Exercise => With every picture left out, give the data below back exactly.

------------

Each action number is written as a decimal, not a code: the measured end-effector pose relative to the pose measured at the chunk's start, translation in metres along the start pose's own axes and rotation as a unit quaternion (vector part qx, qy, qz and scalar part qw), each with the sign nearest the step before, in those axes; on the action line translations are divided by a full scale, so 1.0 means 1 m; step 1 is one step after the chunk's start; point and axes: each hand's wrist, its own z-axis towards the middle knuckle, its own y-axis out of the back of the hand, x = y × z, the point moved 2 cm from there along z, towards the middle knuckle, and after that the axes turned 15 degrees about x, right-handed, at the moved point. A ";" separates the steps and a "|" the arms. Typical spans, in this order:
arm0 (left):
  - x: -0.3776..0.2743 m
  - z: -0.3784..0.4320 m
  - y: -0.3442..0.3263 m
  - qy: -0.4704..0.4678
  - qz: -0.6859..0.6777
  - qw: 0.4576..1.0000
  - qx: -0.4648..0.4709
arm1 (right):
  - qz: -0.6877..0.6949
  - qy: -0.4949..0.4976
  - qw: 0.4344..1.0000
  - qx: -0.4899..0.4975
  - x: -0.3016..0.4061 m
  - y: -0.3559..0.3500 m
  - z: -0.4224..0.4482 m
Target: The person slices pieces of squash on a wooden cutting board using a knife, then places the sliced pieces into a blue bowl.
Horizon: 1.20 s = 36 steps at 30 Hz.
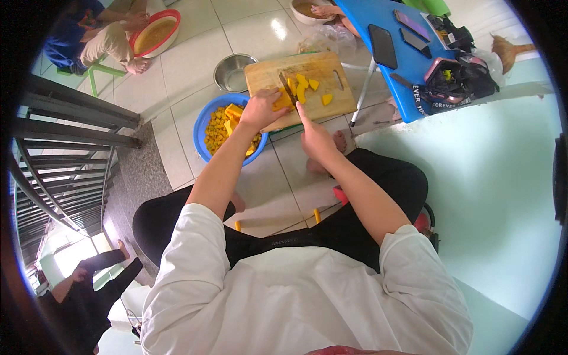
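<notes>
My left hand [262,108] presses a piece of orange-yellow flesh, perhaps pumpkin [282,101], onto a wooden cutting board [341,100]. In my right hand [316,135] is a kitchen knife [288,88], its dark blade lying along the piece's right side and my index finger stretched along it. Several cut yellow pieces [313,84] lie right of the blade. Left of the board, a blue plastic basin [198,144] holds many small cubes and some larger chunks, partly hidden by my left forearm. Behind it stands a steel bowl [235,73].
A blue folding table [401,77] with phones and a bag stands at right, beside a pale wall [479,177]. Other people sit near a red-rimmed basin [176,26] and a white basin [295,9]. Metal railings [80,106] rise at left; another person is at lower left.
</notes>
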 end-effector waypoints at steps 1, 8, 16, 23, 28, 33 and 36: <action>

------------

Result of the exercise =>
Each action number is written as a decimal, not a code: the measured end-effector pose relative to the pose measured at the chunk's start, translation in metres along the start pose's own axes and rotation as a unit quaternion (vector part qx, qy, qz and scalar part qw), each with the sign nearest the step before, in those axes; on the action line translations are divided by a full scale, so 1.0 means 1 m; step 1 is one step after the chunk's start; point and axes: each hand's wrist, its own z-axis towards the middle knuckle, its own y-axis out of the back of the hand, x = y × z, the point moved 2 cm from there along z, towards the middle knuckle, and after that the axes turned 15 degrees about x, right-handed, at the moved point. A ";" separates the steps and a "|" the arms. Typical spans, in this order:
arm0 (left):
  - x: -0.3776..0.2743 m
  - z: -0.3784..0.4320 m
  - y: -0.3442..0.3263 m
  - qy: -0.4704..0.4678
  - qz: -0.6859..0.6777
  - qw: 0.4576..1.0000
  - qx: -0.4648..0.4709
arm1 (right):
  - qz: -0.6877..0.6949
  - qy: -0.4949..0.4976
  - qw: 0.4344..1.0000
  - qx: -0.4899..0.4975
  - x: -0.3016..0.4061 m
  - y: -0.3559..0.3500 m
  - z: -0.4224..0.4482 m
Target: The person slices pieces of squash on a wooden cutting board using a knife, then places the sliced pieces into a blue bowl.
Horizon: 1.20 s = 36 steps at 30 Hz.
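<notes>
My left hand [262,108] presses a piece of orange-yellow flesh, perhaps pumpkin [282,101], onto a wooden cutting board [341,100]. In my right hand [316,135] is a kitchen knife [288,88], its dark blade lying along the piece's right side and my index finger stretched along it. Several cut yellow pieces [313,84] lie right of the blade. Left of the board, a blue plastic basin [198,144] holds many small cubes and some larger chunks, partly hidden by my left forearm. Behind it stands a steel bowl [235,73].
A blue folding table [401,77] with phones and a bag stands at right, beside a pale wall [479,177]. Other people sit near a red-rimmed basin [176,26] and a white basin [295,9]. Metal railings [80,106] rise at left; another person is at lower left.
</notes>
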 end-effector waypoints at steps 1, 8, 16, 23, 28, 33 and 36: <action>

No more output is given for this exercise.